- _WORK TO BE COMPLETED_: Whenever a line in the data below includes the string "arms", copy it out.

- _RAW DATA_:
--------
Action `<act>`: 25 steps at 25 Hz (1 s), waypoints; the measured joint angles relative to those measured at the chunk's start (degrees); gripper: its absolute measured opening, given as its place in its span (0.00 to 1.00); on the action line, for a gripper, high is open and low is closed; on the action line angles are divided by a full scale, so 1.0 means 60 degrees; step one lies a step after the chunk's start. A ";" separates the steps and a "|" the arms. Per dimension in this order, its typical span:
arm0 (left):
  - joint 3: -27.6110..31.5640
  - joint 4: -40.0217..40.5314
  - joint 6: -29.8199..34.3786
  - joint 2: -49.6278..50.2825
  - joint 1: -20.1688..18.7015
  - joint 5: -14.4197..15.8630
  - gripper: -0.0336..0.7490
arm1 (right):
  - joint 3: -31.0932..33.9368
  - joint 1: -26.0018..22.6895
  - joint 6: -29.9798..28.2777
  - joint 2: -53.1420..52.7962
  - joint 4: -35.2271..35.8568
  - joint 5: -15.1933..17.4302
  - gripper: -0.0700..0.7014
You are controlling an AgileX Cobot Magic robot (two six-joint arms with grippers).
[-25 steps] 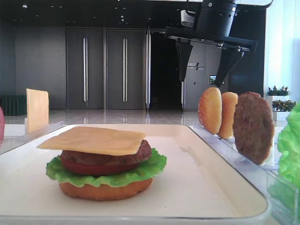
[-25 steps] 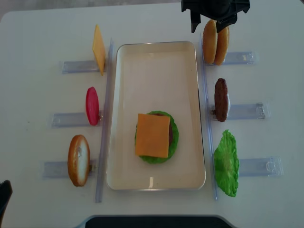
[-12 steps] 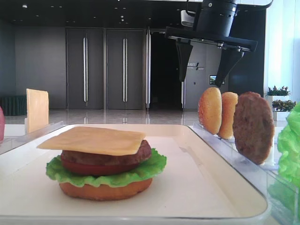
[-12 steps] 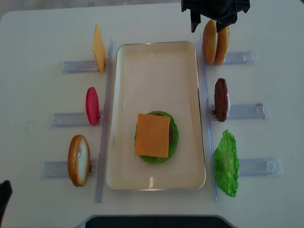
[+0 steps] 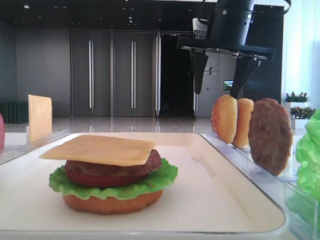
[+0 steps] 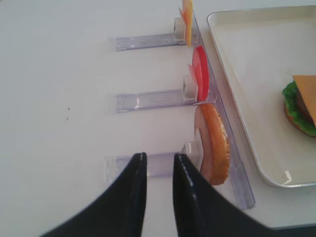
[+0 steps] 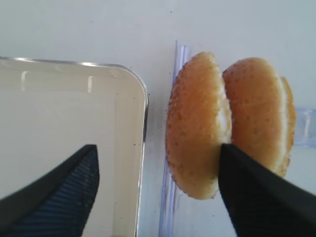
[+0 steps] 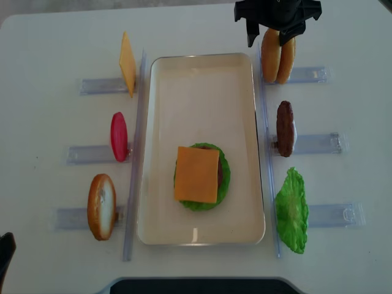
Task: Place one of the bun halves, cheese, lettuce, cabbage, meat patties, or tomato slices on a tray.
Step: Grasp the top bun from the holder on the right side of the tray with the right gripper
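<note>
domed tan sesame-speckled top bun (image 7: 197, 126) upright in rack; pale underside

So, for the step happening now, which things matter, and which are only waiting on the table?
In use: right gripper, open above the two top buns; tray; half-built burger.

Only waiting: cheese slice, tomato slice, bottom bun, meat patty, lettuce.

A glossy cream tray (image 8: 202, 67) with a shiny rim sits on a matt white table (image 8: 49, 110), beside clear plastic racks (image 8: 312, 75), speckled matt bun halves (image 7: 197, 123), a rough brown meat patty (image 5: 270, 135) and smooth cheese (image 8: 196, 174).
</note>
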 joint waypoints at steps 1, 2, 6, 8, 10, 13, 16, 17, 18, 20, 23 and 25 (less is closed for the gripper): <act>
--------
- _EXERCISE ANSWER_:
Action `<act>`: 25 steps at 25 Hz (1 s), waypoints; the measured joint angles relative to those measured at the chunk's start (degrees); gripper: its absolute measured opening, given as its place in its span (0.00 to 1.00); on the action line, for a gripper, high is open and low is closed; on the action line angles are divided by a full scale, so 1.0 means 60 degrees; step one lies a step after the chunk's start. A ";" separates the steps and a "|" the arms. Per dimension in this order, its typical span:
You are controlling an AgileX Cobot Magic robot (two six-joint arms with grippers).

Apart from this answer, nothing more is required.